> _WHAT THE EXERCISE ASKS_
The output must be the data, printed exactly as written.

================

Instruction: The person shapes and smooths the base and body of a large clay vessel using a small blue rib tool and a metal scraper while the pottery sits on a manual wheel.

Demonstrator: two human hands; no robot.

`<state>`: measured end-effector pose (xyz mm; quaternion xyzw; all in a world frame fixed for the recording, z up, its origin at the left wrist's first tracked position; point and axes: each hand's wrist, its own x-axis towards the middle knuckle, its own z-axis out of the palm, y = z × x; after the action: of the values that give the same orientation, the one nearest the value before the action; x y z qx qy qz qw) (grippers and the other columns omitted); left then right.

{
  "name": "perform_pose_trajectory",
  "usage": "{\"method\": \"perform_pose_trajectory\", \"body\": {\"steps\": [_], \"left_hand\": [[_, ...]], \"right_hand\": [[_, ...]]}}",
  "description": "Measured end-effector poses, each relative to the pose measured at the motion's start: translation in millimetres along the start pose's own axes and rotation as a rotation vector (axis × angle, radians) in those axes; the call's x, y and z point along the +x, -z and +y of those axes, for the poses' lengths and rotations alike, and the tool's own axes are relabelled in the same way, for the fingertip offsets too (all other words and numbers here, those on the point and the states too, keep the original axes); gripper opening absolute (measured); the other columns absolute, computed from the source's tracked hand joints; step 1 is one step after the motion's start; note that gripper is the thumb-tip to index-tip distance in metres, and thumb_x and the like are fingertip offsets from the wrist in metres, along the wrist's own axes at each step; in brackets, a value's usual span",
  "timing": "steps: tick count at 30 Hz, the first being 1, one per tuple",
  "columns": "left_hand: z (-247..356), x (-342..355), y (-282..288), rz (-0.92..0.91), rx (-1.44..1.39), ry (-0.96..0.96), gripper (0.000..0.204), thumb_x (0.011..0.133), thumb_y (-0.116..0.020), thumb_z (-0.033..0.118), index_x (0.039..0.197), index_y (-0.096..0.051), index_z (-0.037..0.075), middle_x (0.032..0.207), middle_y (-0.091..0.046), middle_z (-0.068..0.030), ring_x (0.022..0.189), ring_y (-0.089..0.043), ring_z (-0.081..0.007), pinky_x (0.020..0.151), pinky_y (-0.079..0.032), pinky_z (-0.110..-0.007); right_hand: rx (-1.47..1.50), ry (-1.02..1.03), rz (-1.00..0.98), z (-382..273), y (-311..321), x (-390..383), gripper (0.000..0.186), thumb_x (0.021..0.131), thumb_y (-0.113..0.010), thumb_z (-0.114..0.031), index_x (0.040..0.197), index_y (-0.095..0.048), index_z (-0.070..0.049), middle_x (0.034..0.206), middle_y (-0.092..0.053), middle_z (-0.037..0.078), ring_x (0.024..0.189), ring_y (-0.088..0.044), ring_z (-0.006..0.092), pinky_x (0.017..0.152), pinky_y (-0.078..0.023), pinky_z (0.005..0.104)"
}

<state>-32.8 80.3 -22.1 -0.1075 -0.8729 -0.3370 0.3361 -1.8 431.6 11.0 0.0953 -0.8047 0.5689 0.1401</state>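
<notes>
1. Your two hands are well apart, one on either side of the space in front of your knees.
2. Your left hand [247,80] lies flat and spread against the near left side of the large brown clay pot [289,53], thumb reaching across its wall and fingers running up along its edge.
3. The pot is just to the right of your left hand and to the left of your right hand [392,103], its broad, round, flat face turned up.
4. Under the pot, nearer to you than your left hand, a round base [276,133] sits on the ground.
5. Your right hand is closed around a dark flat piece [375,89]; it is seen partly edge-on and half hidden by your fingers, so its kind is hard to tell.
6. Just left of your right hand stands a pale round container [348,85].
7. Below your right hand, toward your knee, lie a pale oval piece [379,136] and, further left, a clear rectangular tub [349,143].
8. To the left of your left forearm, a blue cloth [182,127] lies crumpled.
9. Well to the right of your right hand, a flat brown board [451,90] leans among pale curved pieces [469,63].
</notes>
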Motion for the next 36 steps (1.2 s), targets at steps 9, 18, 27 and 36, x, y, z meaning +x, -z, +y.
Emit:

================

> _WRITTEN SOLUTION_
Instruction: The person shapes and smooths the base and body of a large clay vessel using a small blue rib tool and a metal scraper while the pottery sits on a manual wheel.

Demonstrator: two human hands; no robot.

`<state>`: measured end-effector pose (xyz mm; quaternion xyzw; all in a world frame fixed for the recording, z up, its origin at the left wrist's first tracked position; point and axes: each hand's wrist, its own x-axis towards the middle knuckle, its own z-axis out of the palm, y = z × x; after the action: of the values that give the same orientation, the one nearest the value before the action; x y z qx qy qz qw) (grippers and the other columns omitted); left then right.

{
  "name": "perform_pose_trajectory",
  "usage": "{\"method\": \"perform_pose_trajectory\", \"body\": {\"steps\": [_], \"left_hand\": [[_, ...]], \"right_hand\": [[_, ...]]}}",
  "description": "Measured end-effector poses, each relative to the pose measured at the motion's start: translation in millimetres along the start pose's own axes and rotation as a rotation vector (axis × angle, radians) in those axes; the call's x, y and z point along the +x, -z and +y of those axes, for the poses' lengths and rotations alike, and the tool's own axes are relabelled in the same way, for the fingertip offsets too (all other words and numbers here, those on the point and the states too, keep the original axes); gripper opening absolute (measured); the other columns absolute, computed from the source's tracked hand joints; step 1 is one step after the motion's start; note that gripper is the thumb-tip to index-tip distance in metres, and thumb_x and the like are fingertip offsets from the wrist in metres, along the wrist's own axes at each step; in brackets, a value's usual span",
  "timing": "steps: tick count at 30 Hz, the first being 1, one per tuple",
  "columns": "left_hand: z (-247..356), x (-342..355), y (-282..288), rz (-0.92..0.91), rx (-1.44..1.39), ry (-0.96..0.96), gripper (0.000..0.204), thumb_x (0.011..0.133), thumb_y (-0.116..0.020), thumb_z (-0.033..0.118), index_x (0.039..0.197), index_y (-0.096..0.051), index_z (-0.037..0.075), middle_x (0.032..0.207), middle_y (-0.091..0.046), middle_z (-0.068..0.030), ring_x (0.022..0.189), ring_y (-0.089..0.043), ring_z (-0.081..0.007), pinky_x (0.020..0.151), pinky_y (-0.079..0.032), pinky_z (-0.110..-0.007); right_hand: rx (-1.47..1.50), ry (-1.02..1.03), rz (-1.00..0.98), z (-382..273), y (-311..321), x (-390..383), gripper (0.000..0.186), thumb_x (0.021..0.131), thumb_y (-0.113..0.010), thumb_z (-0.114..0.031), index_x (0.040..0.197), index_y (-0.095..0.048), index_z (-0.070..0.049), middle_x (0.034..0.206), middle_y (-0.092..0.053), middle_z (-0.037..0.078), ring_x (0.024..0.189), ring_y (-0.088..0.044), ring_z (-0.006..0.092), pinky_x (0.017..0.152), pinky_y (-0.078..0.023), pinky_z (0.005..0.104)"
}

<state>-32.8 80.3 -22.1 -0.1075 -0.8729 -0.3370 0.3361 -1.8 431.6 11.0 0.0953 -0.8047 0.5689 0.1401</state>
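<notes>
1. Your two hands are well apart, one on either side of the space in front of your knees.
2. Your left hand [247,80] lies flat and spread against the near left side of the large brown clay pot [289,53], thumb reaching across its wall and fingers running up along its edge.
3. The pot is just to the right of your left hand and to the left of your right hand [392,103], its broad, round, flat face turned up.
4. Under the pot, nearer to you than your left hand, a round base [276,133] sits on the ground.
5. Your right hand is closed around a dark flat piece [375,89]; it is seen partly edge-on and half hidden by your fingers, so its kind is hard to tell.
6. Just left of your right hand stands a pale round container [348,85].
7. Below your right hand, toward your knee, lie a pale oval piece [379,136] and, further left, a clear rectangular tub [349,143].
8. To the left of your left forearm, a blue cloth [182,127] lies crumpled.
9. Well to the right of your right hand, a flat brown board [451,90] leans among pale curved pieces [469,63].
</notes>
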Motion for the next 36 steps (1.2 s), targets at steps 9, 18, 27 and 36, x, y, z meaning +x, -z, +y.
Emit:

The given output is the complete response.